Neşet Ertaş ismini ve sesini Almanya da 1975 de duydum ve dinledim. Aşık Veysel, Aşık Mahzuni, Nesimi gibi halk ozanlarını daha çocukluk yıllarımda dinleyici olarak tanımıştım.
1974 de Hamburg da düzenlenen Halk gecesine ben de elimden geldiğince katkı sunmuş ve bu geceye katılan, Mahzuni, Nesimi Çimen, Fezullah Çınar, Kul Ahmet ve İsmail İpek le bire bir tanışmıştım. Ahmet dayım bu gecenin organize edilmesinde aktif olarak görev almıştı.
Ahmet dayımın sesi güzeldir. Özellikle bizim Arguvan türkülerini güzel söyler. Çocukluğundan, gençliğine bu özelliği değişmemiştir. Onun bu özelliği sayesindedir ki, Anadolunun farklı yörelerinde ortaya çıkmış olan ozanları, halk sanatcılarını oldukca erken bir yaşta dinleme ve bazıları ile doğrudan tanışma ve dost olma imkanı bulabildim.
Neşet Ertaş, benim gibi Malatya ve ya daha da doğuda doğup büyüyen gençler için pek bilinmezdi.

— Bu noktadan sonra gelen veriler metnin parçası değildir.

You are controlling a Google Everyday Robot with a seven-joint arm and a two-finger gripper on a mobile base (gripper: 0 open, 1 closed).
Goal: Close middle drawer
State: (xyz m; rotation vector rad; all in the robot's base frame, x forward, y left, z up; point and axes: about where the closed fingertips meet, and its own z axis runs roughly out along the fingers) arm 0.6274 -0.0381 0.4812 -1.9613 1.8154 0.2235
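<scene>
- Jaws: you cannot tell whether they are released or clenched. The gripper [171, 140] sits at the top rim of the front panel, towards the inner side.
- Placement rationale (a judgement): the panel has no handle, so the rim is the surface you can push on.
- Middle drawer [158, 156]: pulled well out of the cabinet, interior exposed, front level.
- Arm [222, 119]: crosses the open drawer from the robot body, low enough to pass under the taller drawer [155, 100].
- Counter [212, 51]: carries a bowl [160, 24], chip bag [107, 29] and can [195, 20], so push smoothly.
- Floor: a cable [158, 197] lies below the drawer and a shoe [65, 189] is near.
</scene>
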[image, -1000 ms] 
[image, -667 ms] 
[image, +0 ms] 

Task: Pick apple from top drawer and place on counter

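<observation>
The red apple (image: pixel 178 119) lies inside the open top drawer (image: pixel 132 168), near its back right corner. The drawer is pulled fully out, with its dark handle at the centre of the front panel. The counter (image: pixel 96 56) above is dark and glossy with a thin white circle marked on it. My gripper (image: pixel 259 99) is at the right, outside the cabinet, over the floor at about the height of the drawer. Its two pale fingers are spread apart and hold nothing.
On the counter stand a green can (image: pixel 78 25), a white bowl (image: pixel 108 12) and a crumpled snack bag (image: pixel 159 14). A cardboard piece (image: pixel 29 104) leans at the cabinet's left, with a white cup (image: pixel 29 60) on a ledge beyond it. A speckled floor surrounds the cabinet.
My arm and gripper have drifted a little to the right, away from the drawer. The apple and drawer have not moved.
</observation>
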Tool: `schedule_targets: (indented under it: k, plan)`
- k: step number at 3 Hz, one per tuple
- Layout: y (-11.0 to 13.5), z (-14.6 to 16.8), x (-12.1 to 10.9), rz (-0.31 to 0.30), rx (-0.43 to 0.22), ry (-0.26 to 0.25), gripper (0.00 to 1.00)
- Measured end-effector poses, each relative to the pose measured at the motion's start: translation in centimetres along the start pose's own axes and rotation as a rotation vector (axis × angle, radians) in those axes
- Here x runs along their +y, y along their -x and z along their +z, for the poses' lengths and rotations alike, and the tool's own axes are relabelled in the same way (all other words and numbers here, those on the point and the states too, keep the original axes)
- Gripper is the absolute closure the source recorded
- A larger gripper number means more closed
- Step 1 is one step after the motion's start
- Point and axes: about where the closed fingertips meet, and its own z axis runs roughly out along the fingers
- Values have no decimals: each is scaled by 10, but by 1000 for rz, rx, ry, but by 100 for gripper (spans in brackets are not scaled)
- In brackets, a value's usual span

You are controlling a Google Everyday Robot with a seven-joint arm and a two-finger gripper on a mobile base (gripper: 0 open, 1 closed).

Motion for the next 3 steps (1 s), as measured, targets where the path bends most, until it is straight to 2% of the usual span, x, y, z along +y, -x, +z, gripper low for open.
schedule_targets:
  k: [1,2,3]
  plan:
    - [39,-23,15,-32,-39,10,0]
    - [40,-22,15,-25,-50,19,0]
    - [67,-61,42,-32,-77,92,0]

Dayımın evindeki zengin plak arşivi bana bu imkanı sundu. Daha ilk dinlediğimde ruhumun sarılıp, sarmalandığını hisettim. Türkü söyleme tarzı, sesini kulanışı, ve türkülerinde işlediği konular bana hiçte yabancı gelmemişti. Bizden biriydi, artık Mahzuni gibi onu da sık sık dinler olmuştum. Kendisiyle doğrudan tanışma imkanım olmadı, Ancak onu takip etmeye devam ettim. Bu takip etme serüveni , Neşet'ın doğup büyüdüğü Bozkır'dan Köçekkömlü bir kır çiçeğine gönlümü kaptırmamla daha da bir anlam kazandı. Uzun Yıllardır evli olduğum Hamiyet İbiş, benimle evlendiği yıllarda Halk Türkülerine pek tutkun değildi. Bense neredeyse sadece halk türküleri dinler ve söylerdim. Süreç içinde Hamiyet de halk türkülerini büyük bir zevkle dinler ve söyler oldu.Hatta diyebilirim ki Boynuzun kulağı geçmesi misali beni fazlasıyla solladı bile. Bu ortak paydada birleşmemiz, bir anlamda daha fazla Neşet Ertaş dinlemek demekti. Pek çok kaset ve CD si artık arşivimde hakettikleri yeri almış durumdalar.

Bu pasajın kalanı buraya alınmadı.